Wednesday, February 29, 2012

Obama's War on the Catholic Church: Battle Hymn of the Republicans

            Behold! The angel of death has arrived. He carries with him a pack of Trojans, a doctor’s prescription and fistful of Plan B. And hell follows with him.
            President Obama has put himself in a very precarious position. The devoted Catholics who once would have unquestioningly followed a different Democratic president into battle now seem apprehensive of Obama. At least that’s what the leaders of this non-taxed organization want you to believe.
Contraception may be a divisive issue, but it should not be ammunition for war.
The First Amendment says, “Congress shall make no law respecting an establishment of religion, or prohibiting the free exercise thereof.” And so far it hasn’t. This contraception debate being waged on Capitol Hill has nothing to do with religion. It’s about personal choice and the right to privacy, if you’re into that kind of thing. Women who use birth-control aren’t pointing to the heavens and mocking Jesus on their car ride to Planned Parenthood.  
The argument has been made that Catholics should not be forced to use contraceptives. This is a legitimate argument. However, the argument becomes void when you step back and realize no one is forcing contraceptive pills down the throats of good God-fearing Catholics. All that is being asked is that employers and insurance companies offer the birth-control option to those who want it.
The next logical step in the argument would say that the Catholic Church shouldn’t have to provide birth control if it finds it morally inexcusable. And Obama couldn’t agree more, which is why churches don’t have to offer contraception. It’s not like they’ll be handing out condoms instead of the Eucharist. The churches would merely have to let their insurance companies offer contraceptive plans.
When you listen to people like Rick Santorum or Newt Gingrich or any Catholic priest Fox News chooses to interview, you notice a very common theme: a bunch of old men telling women what they can and cannot do with their bodies, their privacies and their futures. And there’s something downright funny about Gingrich telling us what’s morally just in a world full of heathens. The thrice-married adulterer has already broken one of the Bible’s biggest taboos involving that whole “sanctity of marriage” thing. But that’s beside the point. He’s squared himself with his Lord. The rest of you sinners? Not so much.
Clearly the Catholic Church is infallible. Its leaders have never been wrong before, nor will they be wrong at any point until the end of time. So I take their word on every little detail about my day to day activities. This is why I don’t eat shellfish (Leviticus 11:10), why I don’t wear polyester or any mixed fabrics (Leviticus 19:19), and why I still have slaves (Leviticus 25:44-46). And that’s just one book of the Bible. You sinners should all go read it now.  
Do not be distracted by the rhetoric about this being an issue of an entrenched religion up against the right hand of Satan currently occupying 1600 Pennsylvania Ave. This is not Obama’s war on the Catholic Church. Rather, this is the Catholic Church’s war on Obama. And the terrible part is the Catholic Church is willing to sacrifice all of us to win that war.  

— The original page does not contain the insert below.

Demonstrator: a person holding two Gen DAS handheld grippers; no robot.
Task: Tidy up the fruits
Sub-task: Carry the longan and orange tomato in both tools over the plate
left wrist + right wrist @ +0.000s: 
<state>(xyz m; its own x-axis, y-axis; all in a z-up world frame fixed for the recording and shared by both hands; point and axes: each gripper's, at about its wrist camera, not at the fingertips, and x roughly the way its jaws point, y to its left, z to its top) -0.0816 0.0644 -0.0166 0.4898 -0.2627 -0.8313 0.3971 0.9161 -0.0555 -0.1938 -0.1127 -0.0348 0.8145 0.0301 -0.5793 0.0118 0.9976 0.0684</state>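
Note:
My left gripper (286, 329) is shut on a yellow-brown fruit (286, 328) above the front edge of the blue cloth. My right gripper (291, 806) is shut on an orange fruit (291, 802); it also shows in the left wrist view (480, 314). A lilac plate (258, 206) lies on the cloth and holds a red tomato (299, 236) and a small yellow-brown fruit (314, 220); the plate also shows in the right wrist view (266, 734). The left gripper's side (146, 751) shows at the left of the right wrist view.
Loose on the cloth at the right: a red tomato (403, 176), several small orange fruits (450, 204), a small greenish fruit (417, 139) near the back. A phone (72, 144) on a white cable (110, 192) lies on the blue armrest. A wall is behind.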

Thursday, January 26, 2012

The Waiting Room, The Pissing Contest, The Florida Primary

            Florida. It is known as God’s waiting room. And that is most certainly the meaning it embodies as the GOP debate and primary draws nearer every day. This is clearly the most significant vote yet, as the race has been split between the three ways thus far: Santorum took Iowa, Romney won New Hampshire and Gingrich ceased the moment in South Carolina. Elder statesman Ron Paul will be avoiding the Florida primary in hopes of securing victories out west. So what exactly will Florida mean for the three headed monster that remains?
            Florida means different things to all the candidates. If Gingrich were to win, it would strengthen his foothold in the South and probably secure him the remaining majority of the Bible belt. If Santorum were to win, it would blow the breeze of confidence and significance into his flag; his victory in Iowa still seems sketchy at best. Too close to call between him and Romney. But if Romney were to win, it would signify everything we’ve been expecting. If Romney wins in Florida, he wins the nomination. The only person standing in his way (and I can’t believe it’s come to this) is Newt Gingrich. The only place that toadstool is guaranteed votes is in the South, and if Romney can derail that train he stands stronger than ever to win the nomination handily.
            Gingrich has been surging to the naked eye, but if you look hard you will see he’s actually been digging himself a very deep hole that looks harder and harder to get out of. He’s managed to paint himself as a cool handed Christian and Washington outsider, but eventually those colors will run and the voters will call his bluff. He lied to CNN’s John King and the rest of us about “character witnesses” concerning his open marriage with his second ex-wife. He’s passed borderline racism and has developed a blatant sense of infallibility and supremacy. Even Jimmy Carter says Gingrich is racist (sort of). He blows of questions pretending to be unconcerned with petty differences and too mature to let them bother him. While this holier-than-thou attitude worked for a while, it’ll have to catch up sooner or later. You can’t hide in plain sight forever, and Gingrich will learn that the hard way.
            The world will come crumbling down around Gingrich sooner or later, but if Romney can win in Florida he’ll be delivering a fatal blow to the fatally flawed Congressional reject. If Romney can even split the South with Gingrich, then he’ll undoubtedly win the nomination. People like Gingrich and Santorum can’t win in states where the evangelical vote doesn’t matter: namely New York, California and Ohio. Texas could be a wildcard, but Romney has already put himself in good position.
            But what does it matter? Listening to all the candidates, you can’t help but feel that they don’t actually care about what they’re saying, or understand it. They go through the motions that past candidates took, but those motions are emptier and bitter tasting. No one is battling for anything intrinsically important, Obama included. The only thing these politicians care about is a victory, not for some greater vision of America but only to see the other side bleed. It’s all just become a giant pissing contest, and all of us are standing downwind. 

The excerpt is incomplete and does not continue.